Ingediend | 2 augustus 2010 |
---|---|
Beantwoord | 29 september 2010 (na 58 dagen) |
Indiener | Paulus Jansen |
Beantwoord door | Gerda Verburg (minister landbouw, natuur en voedselkwaliteit) (CDA) |
Onderwerpen | dieren landbouw |
Bron vraag | https://zoek.officielebekendmakingen.nl/kv-tk-2010Z11415.html |
Bron antwoord | https://zoek.officielebekendmakingen.nl/ah-tk-20102011-72.html |
Het artikel van de heer Tennekens laat aan de hand van laboratoriumgegevens zien dat een simpele dosis-effectrelatie voor deze stoffen niet opgaat, maar dat bij langdurige blootstelling (met lage concentraties) een lagere totaaldosis dan bij korte blootstelling aan hogere concentraties, dodelijk is. Dit is op zich zelf een reden om alert te zijn op mogelijke gevolgen van lage concentraties van deze stoffen in het milieu.

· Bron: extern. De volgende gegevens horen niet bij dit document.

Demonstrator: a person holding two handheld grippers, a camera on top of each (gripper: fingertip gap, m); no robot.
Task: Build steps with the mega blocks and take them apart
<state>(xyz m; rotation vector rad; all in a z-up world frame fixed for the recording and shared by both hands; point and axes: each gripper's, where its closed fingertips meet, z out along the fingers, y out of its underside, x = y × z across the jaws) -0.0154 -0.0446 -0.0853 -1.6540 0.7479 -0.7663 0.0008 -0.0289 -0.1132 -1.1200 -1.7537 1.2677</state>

De huidige toelatingsbeoordeling ten aanzien van het effect op bijen is gebaseerd op studies en veldonderzoek die in Europees verband zijn uitgevoerd. Daarin werden geen schadelijke langetermijneffecten gevonden op honingbijen. Op grond hiervan worden momenteel geen maatregelen voorzien.
De beoordeling van het artikel en de juistheid van de conclusies van de heer Tennekes, betreffende het risico voor bijen is niet mogelijk binnen de gestelde termijn voor beantwoording van deze Kamervragen, maar zal plaatsvinden in het kader van een bezwaarschrift dat op de toelating van Merit Turf bij het Ctgb is binnengekomen. Ik zal u informeren over de afhandeling van het bezwaarschrift.
Het artikel van de heer Tennekes was niet beschikbaar ten tijde van het opstellen van de beoordeling van Merit Turf en kon derhalve niet in de beoordeling worden meegenomen.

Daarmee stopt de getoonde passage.